* **YOUR OBJECTIVE**
Please set down every record exactly as it appears below.

[Extracted data entries]
# # # #

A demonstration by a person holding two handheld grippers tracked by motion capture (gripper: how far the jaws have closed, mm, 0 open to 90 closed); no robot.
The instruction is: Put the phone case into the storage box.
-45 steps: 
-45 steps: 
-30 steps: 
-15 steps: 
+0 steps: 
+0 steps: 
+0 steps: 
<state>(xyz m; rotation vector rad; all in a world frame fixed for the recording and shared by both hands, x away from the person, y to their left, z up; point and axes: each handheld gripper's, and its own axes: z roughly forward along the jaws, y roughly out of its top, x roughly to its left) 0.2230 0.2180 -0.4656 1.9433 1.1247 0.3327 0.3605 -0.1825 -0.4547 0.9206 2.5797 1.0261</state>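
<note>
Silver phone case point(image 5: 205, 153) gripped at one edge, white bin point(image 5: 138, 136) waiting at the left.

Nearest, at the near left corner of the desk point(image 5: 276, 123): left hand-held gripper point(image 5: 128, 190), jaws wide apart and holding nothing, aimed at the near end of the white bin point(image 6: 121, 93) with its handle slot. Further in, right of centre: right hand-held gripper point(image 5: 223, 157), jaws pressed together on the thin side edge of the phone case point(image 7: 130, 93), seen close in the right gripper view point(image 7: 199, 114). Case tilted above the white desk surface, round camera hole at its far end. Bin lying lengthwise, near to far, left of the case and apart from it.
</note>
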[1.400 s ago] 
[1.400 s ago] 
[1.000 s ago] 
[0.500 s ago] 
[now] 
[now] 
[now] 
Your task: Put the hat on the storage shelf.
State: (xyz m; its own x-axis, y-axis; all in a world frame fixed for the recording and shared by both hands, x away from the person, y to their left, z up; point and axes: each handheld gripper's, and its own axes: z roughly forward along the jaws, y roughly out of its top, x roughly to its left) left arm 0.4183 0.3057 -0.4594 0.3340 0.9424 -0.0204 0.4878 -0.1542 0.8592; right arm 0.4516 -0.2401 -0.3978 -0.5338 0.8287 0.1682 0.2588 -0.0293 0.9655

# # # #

* **WRITTEN ANSWER**
A demonstration by a person holding two handheld grippers tracked by motion capture (gripper: how far the jaws have closed, mm, 0 open to 90 closed); no robot.
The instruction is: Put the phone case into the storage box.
-45 steps: 
-45 steps: 
-30 steps: 
-15 steps: 
+0 steps: 
+0 steps: 
+0 steps: 
<state>(xyz m; rotation vector rad; all in a world frame fixed for the recording and shared by both hands, x away from the person, y to their left, z up; point and axes: each handheld gripper's, and its own axes: z roughly forward along the jaws, y roughly out of its top, x roughly to its left) 0.2230 0.2180 -0.4656 1.9433 1.1247 0.3327 0.3605 -0.1825 -0.4547 0.9206 2.5797 1.0261</state>
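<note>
Silver phone case point(image 5: 205, 153) gripped at one edge, white bin point(image 5: 138, 136) waiting at the left.

Nearest, at the near left corner of the desk point(image 5: 276, 123): left hand-held gripper point(image 5: 128, 190), jaws wide apart and holding nothing, aimed at the near end of the white bin point(image 6: 121, 93) with its handle slot. Further in, right of centre: right hand-held gripper point(image 5: 223, 157), jaws pressed together on the thin side edge of the phone case point(image 7: 130, 93), seen close in the right gripper view point(image 7: 199, 114). Case tilted above the white desk surface, round camera hole at its far end. Bin lying lengthwise, near to far, left of the case and apart from it.
</note>
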[1.400 s ago] 
[1.400 s ago] 
[1.000 s ago] 
[0.500 s ago] 
[now] 
[now] 
[now] 
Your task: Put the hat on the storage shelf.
State: (xyz m; its own x-axis, y-axis; all in a world frame fixed for the recording and shared by both hands, x away from the person, y to their left, z up; point and axes: each handheld gripper's, and its own axes: z roughly forward along the jaws, y roughly out of its top, x roughly to its left) left arm 0.4183 0.3057 -0.4594 0.3340 0.9424 -0.0204 0.4878 -0.1542 0.8592; right arm 0.4516 -0.2401 -0.3978 -0.5338 0.8287 0.1682 0.2588 -0.0293 0.9655

That completes the exercise.